The commercial model for standalone solar PV is well established. And as Javed makes clear, the case in California for co-location is strong: “If you’re an asset owner, you know how you will make money on your asset [in California]. You know that there are different options available for the technology you will build. The grid has essentially liberalised the market.”

This investment security is not present in European markets. Ulrike Gunnemann, head of global hybrid at BayWa r.e. tells PV Tech Premium: “In the EU and UK, co-located projects are suffering from a combination of insufficient grid regulations and alignment on permitting processes, as well as the design of some incentive schemes.

“Grid regulations are especially insufficient when it comes to the overbuild of a grid connection point (when the total generation capacity exceeds the available grid connection capacity) and/or cable pooling (the sharing of a connection). This has resulted in grid operators holding back approval of co-located projects, despite there often being no technical issues.”

‘Overbuilding’ is the practice of installing more solar capacity than the grid connection is capable of transmitting, partially so the plant can produce more electricity when there is little solar irradiance, for instance on cloudy days, than it would if only the maximum grid capacity was installed.

Gunnemann says: “If we overbuild the grid connection point, we accept that in a very few situations one of the technologies (typically PV) is partially curtailed. But in the end, we make better use of the scarce grid capacity and design the project in a way that it happens very rarely.”

‘Cable pooling’ is a term most readily applied to a policy introduced last year in Poland, which allows multiple renewable energy sources to share the same grid connection, even from independent projects, effectively an expansion of co-location. The move has been touted as a “new future” for the Polish renewables market, which, like so many, has been held back by grid congestion.

Both Javed and Gunnemann say that market awareness, maturity and cost-effectiveness come to play the biggest part in the success – or otherwise – of potential co-located projects. The market awareness of grid operators and legislators can create the environment for investors and project owners.

“The business model of a co-located PV-wind project [for example] does not differ from that of a standalone solar PV business,” Gunnemann says. “Instead, the difference comes down to cost-effectiveness for co-located projects in the context of the grid infrastructure and land use.”

Grids and asset owners

During the discussion at the Energy Storage Summit, panellists proposed that grid operators and governments in Europe and the UK should be the ones to recognise the value of co-located projects and create the conditions to turn that into financial returns.

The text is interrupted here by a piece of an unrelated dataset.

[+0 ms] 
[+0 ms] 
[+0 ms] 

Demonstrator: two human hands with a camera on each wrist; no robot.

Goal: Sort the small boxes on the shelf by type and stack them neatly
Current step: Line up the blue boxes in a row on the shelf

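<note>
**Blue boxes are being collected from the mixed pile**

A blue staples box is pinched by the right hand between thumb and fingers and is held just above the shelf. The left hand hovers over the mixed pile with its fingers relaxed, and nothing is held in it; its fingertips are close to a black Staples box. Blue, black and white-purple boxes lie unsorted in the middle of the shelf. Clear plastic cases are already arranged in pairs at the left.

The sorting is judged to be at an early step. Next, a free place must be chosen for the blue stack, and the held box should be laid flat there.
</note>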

Gunnemann echoes this: “From my point of view, co-located projects are a win-win for grid operators and asset owners.

“Adding technologies with complementary profiles to the same grid connection point helps grid operators reach their goal of bringing more stable and more predictable power to the grid. While, if complemented with BESS, additional flexibility can be provided.

“It also means that existing grid infrastructure is optimised by allowing more hybrids/co-located projects and postponing costly grid reinforcement investment. While the clear benefit for asset owners comes from the cost and performance synergies that are a part of the hybrid set-up.”

As an example, Baywa r.e head of projects for Spain and Portugal, Jorge Gomez, tells PV Tech Premium about the challenges the company faced in the development of its 135MW/53MW co-located wind and solar PV project in Zaragoza.

“One particular challenge involved in the Zaragoza project was the permitting process,“ says Gomez. “This took a long time and delayed the project considerably. The cluster consists of five different SPVs (special purpose vehicles) and two interconnection infrastructures, and each one required its own permitting and authorisation process.”

“The main problem isn’t contrasting priorities, but a lack of awareness of the value hybrid projects bring,” adds Gunnemann.“ In order to boost hybrid developments, similar incentives must be implemented in other European countries.”